▶ TASK DIRECTIONS
Reproduce every line of the listing below exactly.

[Opening DATASET SECTION section]

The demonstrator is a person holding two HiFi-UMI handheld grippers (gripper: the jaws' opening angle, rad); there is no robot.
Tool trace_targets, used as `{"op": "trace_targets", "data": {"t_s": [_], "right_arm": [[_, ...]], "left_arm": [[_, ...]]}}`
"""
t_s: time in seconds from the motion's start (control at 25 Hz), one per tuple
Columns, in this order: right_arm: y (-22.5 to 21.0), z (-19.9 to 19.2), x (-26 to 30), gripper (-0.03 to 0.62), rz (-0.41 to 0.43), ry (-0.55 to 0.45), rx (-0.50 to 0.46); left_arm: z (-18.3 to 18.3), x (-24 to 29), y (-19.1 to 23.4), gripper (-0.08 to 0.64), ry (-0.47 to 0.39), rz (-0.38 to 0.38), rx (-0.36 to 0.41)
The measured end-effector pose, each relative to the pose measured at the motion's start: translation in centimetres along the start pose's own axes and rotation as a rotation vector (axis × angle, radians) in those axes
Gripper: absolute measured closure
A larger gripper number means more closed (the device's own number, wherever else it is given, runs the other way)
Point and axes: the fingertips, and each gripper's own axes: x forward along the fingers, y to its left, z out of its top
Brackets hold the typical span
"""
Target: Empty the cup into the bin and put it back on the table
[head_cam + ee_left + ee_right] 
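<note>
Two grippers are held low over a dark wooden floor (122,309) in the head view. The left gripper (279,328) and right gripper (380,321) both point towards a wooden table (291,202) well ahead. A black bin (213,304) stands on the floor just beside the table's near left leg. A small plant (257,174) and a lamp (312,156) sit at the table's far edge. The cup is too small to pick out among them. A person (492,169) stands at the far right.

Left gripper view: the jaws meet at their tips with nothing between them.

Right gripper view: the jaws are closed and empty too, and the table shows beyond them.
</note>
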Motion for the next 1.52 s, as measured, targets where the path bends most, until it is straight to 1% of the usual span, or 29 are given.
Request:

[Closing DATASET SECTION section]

▶ OUTPUT
The demonstrator is a person holding two HiFi-UMI handheld grippers (gripper: the jaws' opening angle, rad); there is no robot.
Tool trace_targets, used as `{"op": "trace_targets", "data": {"t_s": [_], "right_arm": [[_, ...]], "left_arm": [[_, ...]]}}`
"""
t_s: time in seconds from the motion's start (control at 25 Hz), one per tuple
Columns, in this order: right_arm: y (-22.5 to 21.0), z (-19.9 to 19.2), x (-26 to 30), gripper (-0.03 to 0.62), rz (-0.41 to 0.43), ry (-0.55 to 0.45), rx (-0.50 to 0.46); left_arm: z (-18.3 to 18.3), x (-24 to 29), y (-19.1 to 23.4), gripper (-0.08 to 0.64), ry (-0.47 to 0.39), rz (-0.38 to 0.38), rx (-0.36 to 0.41)
The measured end-effector pose, each relative to the pose measured at the motion's start: translation in centimetres along the start pose's own axes and rotation as a rotation vector (axis × angle, radians) in those axes
Gripper: absolute measured closure
A larger gripper number means more closed (the device's own number, wherever else it is given, runs the other way)
Point and axes: the fingertips, and each gripper's own axes: x forward along the fingers, y to its left, z out of its top
Brackets hold the typical span
"""
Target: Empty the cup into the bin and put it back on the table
[head_cam + ee_left + ee_right] 
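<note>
Two grippers are held low over a dark wooden floor (122,309) in the head view. The left gripper (279,328) and right gripper (380,321) both point towards a wooden table (291,202) well ahead. A black bin (213,304) stands on the floor just beside the table's near left leg. A small plant (257,174) and a lamp (312,156) sit at the table's far edge. The cup is too small to pick out among them. A person (492,169) stands at the far right.

Left gripper view: the jaws meet at their tips with nothing between them.

Right gripper view: the jaws are closed and empty too, and the table shows beyond them.
</note>
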Motion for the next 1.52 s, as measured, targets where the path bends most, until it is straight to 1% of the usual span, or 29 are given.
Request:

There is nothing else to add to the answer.